If I run "zsh -l" (login shell), it goes away, but it still doesn't find systemctl.
Anyways, if not "systemctl daemon-reload", how do you force the system to reload /etc/fstab without restarting? I just restored a long-dead 4 TB drive (was as simple as lsblk, fdisk, and mkfs) and lost another one (same process fails).
-su means you are currently used su to change to root (to open a shell).
systemctl should be available in your PATH, so either it is set incorrectly or the command does not exist at all.
-su means you are currently used su to change to root (to open a shell).
systemctl should be available in your PATH, so either it is set incorrectly or the command does not exist at all.
NOT in Slackware! This systemctl simply does NOT exists here.
NOT in Slackware! This systemctl simply does NOT exists here.
Yeah, got that. :-) Ok, so how DO I force a re-read of /etc/fstab without a restart? For some unknown reason, the newly restored 4 TB drive's UUID changed (confirmed by blkid). and while I corrected it in fstab, the system is still trying to mount the one that no longer exists.
I'm not about to restart just to force the system to update its view of fstab. That creates far too much stuff to restore (tiled tabs in Firefox that, while session manager is SUPPOSED to restore those, it doesn't. VLC windows for media in one virtual desktop, for music in the next one, re-starting pcloud (trivial, but yet another thing to do), and so on. The tiled tabs in Firefox are the major PITA to restore, but great once it's done.
So now the only question is, how do I get the system to re-read the actual file, /etc/fstab, instead of its version in memory?
Guess what? Slackware does NOT use systemd, so there is no systemctl for you.
Yes, I know, I know. You learned Slackware, you learned Linux. BUT that was 30 years ago. Go figure!
30 years ago? Yeah, that's about right. :-) 1992, to be exact.

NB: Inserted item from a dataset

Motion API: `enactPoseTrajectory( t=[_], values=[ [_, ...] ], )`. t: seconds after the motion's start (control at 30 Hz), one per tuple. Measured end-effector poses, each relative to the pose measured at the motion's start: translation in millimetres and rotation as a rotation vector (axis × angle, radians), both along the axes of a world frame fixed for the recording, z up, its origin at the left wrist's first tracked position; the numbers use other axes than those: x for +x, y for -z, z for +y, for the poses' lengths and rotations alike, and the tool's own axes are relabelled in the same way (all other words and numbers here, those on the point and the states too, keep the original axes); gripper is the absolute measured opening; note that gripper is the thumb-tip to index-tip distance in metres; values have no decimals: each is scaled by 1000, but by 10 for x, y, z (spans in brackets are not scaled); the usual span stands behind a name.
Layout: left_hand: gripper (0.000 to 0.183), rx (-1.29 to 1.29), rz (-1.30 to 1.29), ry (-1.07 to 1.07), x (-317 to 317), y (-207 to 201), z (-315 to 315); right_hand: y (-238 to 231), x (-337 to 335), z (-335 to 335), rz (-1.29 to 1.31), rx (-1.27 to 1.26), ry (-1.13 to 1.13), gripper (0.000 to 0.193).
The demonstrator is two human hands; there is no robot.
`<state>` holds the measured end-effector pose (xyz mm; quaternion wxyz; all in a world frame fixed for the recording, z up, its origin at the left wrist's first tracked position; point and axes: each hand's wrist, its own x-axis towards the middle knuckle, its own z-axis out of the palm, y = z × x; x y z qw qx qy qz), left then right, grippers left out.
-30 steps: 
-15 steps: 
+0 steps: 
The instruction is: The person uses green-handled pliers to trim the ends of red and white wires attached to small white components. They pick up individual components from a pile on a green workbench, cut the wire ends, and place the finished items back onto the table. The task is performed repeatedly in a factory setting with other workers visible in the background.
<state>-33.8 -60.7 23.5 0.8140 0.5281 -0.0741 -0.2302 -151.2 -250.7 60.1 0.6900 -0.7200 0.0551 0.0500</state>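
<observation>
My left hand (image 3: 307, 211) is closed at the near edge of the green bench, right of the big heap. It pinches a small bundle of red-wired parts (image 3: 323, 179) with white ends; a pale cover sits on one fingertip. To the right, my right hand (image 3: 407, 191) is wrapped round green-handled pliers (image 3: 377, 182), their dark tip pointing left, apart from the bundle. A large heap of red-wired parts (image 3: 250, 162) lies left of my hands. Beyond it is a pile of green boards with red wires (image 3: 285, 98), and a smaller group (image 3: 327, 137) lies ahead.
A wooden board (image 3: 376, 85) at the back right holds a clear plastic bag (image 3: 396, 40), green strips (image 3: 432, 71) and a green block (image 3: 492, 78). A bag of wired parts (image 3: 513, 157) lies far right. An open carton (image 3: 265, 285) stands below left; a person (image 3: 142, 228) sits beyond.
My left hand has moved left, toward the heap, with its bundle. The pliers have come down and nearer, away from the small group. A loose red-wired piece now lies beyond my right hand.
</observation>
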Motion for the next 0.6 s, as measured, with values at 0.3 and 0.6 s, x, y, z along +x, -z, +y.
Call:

But it wasn't Slackware for me, it was my own custom-build BSD 4.2 Linux (using bits and pieces from sunsite.org). Was a screamer on the old 486 I'd loaded it on ... but then, Linux has always been resource friendly.
I'm surprised that you have UUIDs in your fstab. AFAIR slackware still uses old-fashioned device names.
I was advised, in this forum, to use UUIDs, and they're FAR better than device names. No more ... ummm, where is this drive mounted this time, where's this one mounted, and so on. They just mount correctly and that's that.
Yeah, got that. :-) Ok, so how DO I force a re-read of /etc/fstab without a restart? For some unknown reason, the newly restored 4 TB drive's UUID changed (confirmed by blkid). and while I corrected it in fstab, the system is still trying to mount the one that no longer exists.
I'm not about to restart just to force the system to update its view of fstab. That creates far too much stuff to restore (tiled tabs in Firefox that, while session manager is SUPPOSED to restore those, it doesn't. VLC windows for media in one virtual desktop, for music in the next one, re-starting pcloud (trivial, but yet another thing to do), and so on. The tiled tabs in Firefox are the major PITA to restore, but great once it's done.
So now the only question is, how do I get the system to re-read the actual file, /etc/fstab, instead of its version in memory?
Ok, I got the new drive mounted. And the old 4 TB drive is mounted, too (error in fstab---somehow, "defaults" got clobbered with a few letters in the middle of it, and my cancer tumor/surgery/chemo damaged left occipital lobe ignored it for weeks until just a minute ago when it finally let me see it. And hen I did see that, the solution for that drive was obvious...remove the noise. No idea how it got there, but it's cleaned up now.
Now all three 4 TB drives are mounted using their UUIDs (and the newly-repaired drive is using its second UUID after changing somehoe from its first one)..
Thanks everyone for the assistance in getting this all working again.